REPUBLIKA.CO.ID, JAKARTA -- Menteri Keuangan Sri Mulyani berharap pertumbuhan industri properti dapat membaik seiring dengan berbagai insentif yang diberikan pemerintah pada sektor ini. Sebab, sejak 2015, pertumbuhan industri properti terus menunjukkan perlambatan.
Bahkan, selama empat tahun terakhir, tingkat pertumbuhannya berada di bawah pertumbuhan ekonomi secara nasional. Karena lesu, Sri mengatakan, harga properti pun ikut menurun.
Dampaknya, kata Menkeu, masyarakat jadi tidak mau berinvestasi di sektor tersebut karena mereka tidak ingin membeli suatu produk yang memiliki proyeksi penurunan harga. "Like it or not, properti di Indonesia dilihat sebagai bagian dari investasi, dibandingkan hanya untuk konsumsi," ujarnya dalam Rapat Koordinasi Nasional Bidang Properti Kamar Dagang dan Industri (Kadin) Indonesia di Jakarta, Rabu (18/9).

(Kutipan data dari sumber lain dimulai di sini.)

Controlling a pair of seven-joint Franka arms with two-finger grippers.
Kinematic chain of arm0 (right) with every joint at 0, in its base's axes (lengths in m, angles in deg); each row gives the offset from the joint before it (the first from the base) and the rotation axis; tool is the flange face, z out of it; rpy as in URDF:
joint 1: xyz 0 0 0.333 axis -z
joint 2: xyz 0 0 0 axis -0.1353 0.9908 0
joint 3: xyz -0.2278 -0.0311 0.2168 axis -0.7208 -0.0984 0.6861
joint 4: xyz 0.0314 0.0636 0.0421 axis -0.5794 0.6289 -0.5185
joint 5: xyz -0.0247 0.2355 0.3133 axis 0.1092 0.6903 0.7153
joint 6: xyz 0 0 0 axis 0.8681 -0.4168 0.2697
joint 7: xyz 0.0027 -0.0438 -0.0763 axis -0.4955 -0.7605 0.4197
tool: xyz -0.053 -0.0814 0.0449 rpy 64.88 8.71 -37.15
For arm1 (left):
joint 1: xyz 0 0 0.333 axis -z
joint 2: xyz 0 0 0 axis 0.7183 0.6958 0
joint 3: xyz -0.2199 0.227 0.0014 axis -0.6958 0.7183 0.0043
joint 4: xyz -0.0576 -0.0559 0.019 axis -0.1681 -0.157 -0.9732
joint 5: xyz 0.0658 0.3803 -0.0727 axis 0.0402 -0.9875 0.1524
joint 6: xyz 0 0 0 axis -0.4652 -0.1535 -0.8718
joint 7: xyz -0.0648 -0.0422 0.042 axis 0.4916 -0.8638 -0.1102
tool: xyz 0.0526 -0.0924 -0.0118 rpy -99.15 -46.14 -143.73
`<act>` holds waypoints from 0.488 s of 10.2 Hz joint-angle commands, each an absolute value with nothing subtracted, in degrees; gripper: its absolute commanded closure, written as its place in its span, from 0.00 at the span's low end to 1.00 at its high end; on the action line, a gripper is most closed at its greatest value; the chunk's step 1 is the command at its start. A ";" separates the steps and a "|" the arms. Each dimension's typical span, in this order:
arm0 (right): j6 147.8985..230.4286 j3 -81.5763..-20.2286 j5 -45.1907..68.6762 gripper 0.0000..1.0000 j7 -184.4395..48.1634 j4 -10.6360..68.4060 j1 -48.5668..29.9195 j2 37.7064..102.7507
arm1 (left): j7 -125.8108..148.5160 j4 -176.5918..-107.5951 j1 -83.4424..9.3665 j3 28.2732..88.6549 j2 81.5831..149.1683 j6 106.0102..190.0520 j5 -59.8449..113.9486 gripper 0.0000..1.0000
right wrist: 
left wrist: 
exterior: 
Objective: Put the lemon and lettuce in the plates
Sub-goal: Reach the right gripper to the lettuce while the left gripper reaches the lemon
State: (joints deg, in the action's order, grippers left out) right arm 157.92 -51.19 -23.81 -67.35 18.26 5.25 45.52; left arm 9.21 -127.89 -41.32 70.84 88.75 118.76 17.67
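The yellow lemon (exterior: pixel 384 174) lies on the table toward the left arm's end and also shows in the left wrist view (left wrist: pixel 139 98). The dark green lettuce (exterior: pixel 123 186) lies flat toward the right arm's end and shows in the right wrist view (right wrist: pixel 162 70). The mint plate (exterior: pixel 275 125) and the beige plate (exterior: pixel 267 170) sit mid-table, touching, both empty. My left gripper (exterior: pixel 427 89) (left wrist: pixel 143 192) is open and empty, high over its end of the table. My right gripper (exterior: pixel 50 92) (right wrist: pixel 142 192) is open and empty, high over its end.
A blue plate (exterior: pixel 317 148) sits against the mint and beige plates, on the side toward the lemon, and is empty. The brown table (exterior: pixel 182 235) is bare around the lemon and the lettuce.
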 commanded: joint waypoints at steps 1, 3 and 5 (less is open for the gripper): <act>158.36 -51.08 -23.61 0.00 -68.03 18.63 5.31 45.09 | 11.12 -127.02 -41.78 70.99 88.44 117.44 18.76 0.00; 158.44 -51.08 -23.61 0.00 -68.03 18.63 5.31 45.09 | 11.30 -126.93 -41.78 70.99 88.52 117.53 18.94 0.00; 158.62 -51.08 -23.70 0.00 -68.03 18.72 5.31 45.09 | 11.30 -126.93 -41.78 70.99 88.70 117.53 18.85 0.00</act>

Dampak lainnya, rasio pajak sektor properti mengalami penurunan sejak 2015. Saat itu, tax ratio sektoralnya adalah 7,93 persen dan terakhir, pada 2018, menurun menjadi 5,50 persen. Menurut Menkeu, ini menjadi salah satu tanda bahwa kinerja properti memang tengah mengalami kontraksi.
Ada beberapa penyebab penurunan tax ratio. Di antaranya, penurunan Pajak Penghasilan (PPh), Pajak Pertambahan Nilai (PPN) dan Pajak Pertambahan Nilai Barang Mewah (PPnBM) sektor properti. Pada 2016, masing-masing jenis pajak ini turun 21,51 persen, 22,96 persen dan 57,23 persen.
Sri mengatakan, setidaknya ada enam kebijakan insentif fiskal di sektor properti yang dilakukan pemerintah. Pertama, memberikan subsidi, melalui subsidi selisih bunga (SSB) dan subsidi bantuan uang muka (SBUM).
Pada 2018, realisasi keduanya masing-masing adalah Rp 2,29 triliun untuk 202 ribu unit rumah dan Rp 951,25 miliar untuk 237 ribu unit rumah.
Sri menjelaskan, subsidi ini ditujukan agar masyarakat dengan penghasilan di bawah Rp 5 juta perbulan dapat mencicil rumah dengan uang muka sangat rendah. Bunganya pun juga direndahkan lima persen dalam 20 tahun fixed.
"Ini dalam rangka dorong demand side. Kalau demand lemah, bisa jadi penyebab (perlambatan sektor properti)," ucapnya.
Di sisi lain, pemerintah juga meningkatkan batasan tidak kena PPN rumah sederhana sesuai daerahnya. Berikutnya, pembebasan PPN atas rumah/ bangunan korban bencana alam.
Selain itu, pemerintah memberikan insentif untuk hunian mewah. Yaitu, peningkatan batasan nilai hunian mewah yang dikenakan PPh dan PPnBM dari Rp 5-10 miliar menjadi Rp 30 miliar.
"Juga ada penurunan tarif PPh 22 atas hunian mewah, dari lima persen menjadi 15 persen," ujar Sri.
Terakhir, insentif keenam, simplifikasi prosedur validasi PPh penjualan tanah/ bangunan dari semula membutuhkan waktu 15 hari menjadi tiga hari. Sri mengatakan, berbagai insentif ditujukan untuk mendorong gairah sektor properti yang mendorong investasi dan konsumsi atas produk properti.
Sri menyebutkan, efektivitas insentif ini memang tidak akan terlihat instan dan semua kembali lagi pada upaya pengusaha untuk memanfaatkannya. Tapi, berdasarkan respon dari pengusaha, dampak dari insentif baru terlihat pada semester kedua dan tahun depan.
"Mereka sudah positif terhadap itu," ucapnya.
Ketua Komisi Tetap Perundang-undangan dan Kebijakan Kamar Dagang dan Industri (Kadin) Indonesia Eddy Hussy menyebutkan, pengusaha mengapresiasi atas tanggapan pemerintah dalam mengatasi hambatan di sektor properti. Ia menilai, pemerintah terbilang cepat dalam memberikan relaksasi yang memang dibutuhkan sektor properti dalam mendorong pertumbuhan sektoral.
Eddy berharap, relaksasi ini dapat didukung oleh semua pihak, sehingga pertumbuhan sektor properti dapat benar tercapai. Ke depannya, ia juga mengharapkan pemerintah dapat melibatkan pengusaha secara lebih aktif dalam menerbitkan regulasi.
"Kadin properti ataupun Apindo (Asosiasi Pengusaha Indonesia) properti dapat dilibatkan sebagai partner," katanya.